先週NHKのBS3で周恩来の特集が放映されました。
「家族と側近が語る周恩来」というタイトルで、8月1日から4日まで4夜連続、それぞれ1時間の番組です。

これをビデオに録っておいてまとめて見たのですが、やはり予想通り、あるいは予想以上に素晴らしい番組でした。

周恩来というのは以前から気になる人だったんですが、この番組を見て、改めてすごい人だなと思いました。こんな人がいたんだと思うだけで嬉しくなります。

今テレビに登場するのは、殆どが大したことのない人やロクでもない人ばかりです。そのような人達と比べてみて、自分自身大したことないナと思うのですが、やはり一人でも「これはスゴイ」という人いると、嬉しくなってしまいますね。

中国建国の初期、まだ国の基盤が固まっていない時に文化大革命の大混乱が始まり、四人組の攻撃の標的にされながら10年間あきらめず、投げ出さず、頑張り続けた、(自分のいなくなった後のことまでしっかり準備した上で亡くなった)人生を、近くで見ていた家族と側近が直接語っている映像が主体に構成されている番組です。生々しい具体的な証言ばかりですから、説得力があります。

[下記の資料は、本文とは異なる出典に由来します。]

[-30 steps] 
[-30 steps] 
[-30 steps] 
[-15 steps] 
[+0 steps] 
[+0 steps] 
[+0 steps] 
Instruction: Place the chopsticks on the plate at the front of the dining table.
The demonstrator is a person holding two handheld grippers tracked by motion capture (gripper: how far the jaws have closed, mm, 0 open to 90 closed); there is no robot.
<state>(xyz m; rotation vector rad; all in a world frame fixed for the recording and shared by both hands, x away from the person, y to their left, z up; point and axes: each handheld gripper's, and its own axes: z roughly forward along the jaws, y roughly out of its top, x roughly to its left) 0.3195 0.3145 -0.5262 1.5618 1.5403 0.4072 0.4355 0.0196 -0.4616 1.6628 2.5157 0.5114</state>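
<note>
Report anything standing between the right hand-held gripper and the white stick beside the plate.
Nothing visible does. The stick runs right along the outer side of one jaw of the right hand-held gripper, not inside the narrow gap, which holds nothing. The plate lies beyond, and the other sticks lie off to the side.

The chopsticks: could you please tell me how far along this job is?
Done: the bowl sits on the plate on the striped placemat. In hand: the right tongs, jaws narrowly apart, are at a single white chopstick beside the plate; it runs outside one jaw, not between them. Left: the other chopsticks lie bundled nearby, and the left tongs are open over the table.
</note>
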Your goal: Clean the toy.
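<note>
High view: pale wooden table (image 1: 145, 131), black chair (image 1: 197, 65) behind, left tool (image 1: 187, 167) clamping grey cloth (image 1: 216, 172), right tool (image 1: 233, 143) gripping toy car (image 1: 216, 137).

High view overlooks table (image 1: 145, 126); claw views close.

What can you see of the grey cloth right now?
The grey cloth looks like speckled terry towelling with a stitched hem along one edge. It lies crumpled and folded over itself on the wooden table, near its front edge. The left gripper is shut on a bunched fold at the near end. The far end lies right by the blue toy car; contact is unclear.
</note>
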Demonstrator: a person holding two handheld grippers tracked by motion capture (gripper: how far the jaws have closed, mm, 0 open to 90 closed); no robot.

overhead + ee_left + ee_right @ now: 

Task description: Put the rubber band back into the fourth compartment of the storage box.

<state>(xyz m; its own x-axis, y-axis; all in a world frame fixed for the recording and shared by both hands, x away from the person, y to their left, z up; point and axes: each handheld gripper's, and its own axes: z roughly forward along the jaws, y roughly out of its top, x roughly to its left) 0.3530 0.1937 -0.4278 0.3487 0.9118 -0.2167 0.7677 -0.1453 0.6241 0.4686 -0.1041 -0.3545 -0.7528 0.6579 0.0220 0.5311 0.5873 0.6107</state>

母親の葬儀をするのにお金がないので何十年もかかったというエピソードも、儒教国の一端を見ている思いがしましたし、弟を四人組から守るために反逆者として軍に逮捕させた話とか、面倒を見ていた甥や姪が下放で地方の農村で食うや食わずで苦労して、ようやくの思いで(おじさんのコネを使わず自分の力で)人民軍にはいれて、これでようやくちゃんと食えるとホッとしていた時、軍をやめて農村に戻るようにおじさん(周恩来)に言われ、ボウゼンとしながらも無条件に従うしかなかったという話など、非常に面白いです。

ほんのちょっとの判断の誤りが命取りになる四人組との戦いの中で、ベトナム戦争をやり、米中国交回復・日中国交回復を成し遂げ、一度失脚した鄧小平を復活させて中国発展の方向性を定めた、すさまじいドラマです。

近頃、お金をかけないで安直にでっち上げたような番組や、不安や不満をかき立てるようなニュース番組ばかり見せられる中で、こんな質の高いテレビ番組があると嬉しくなります。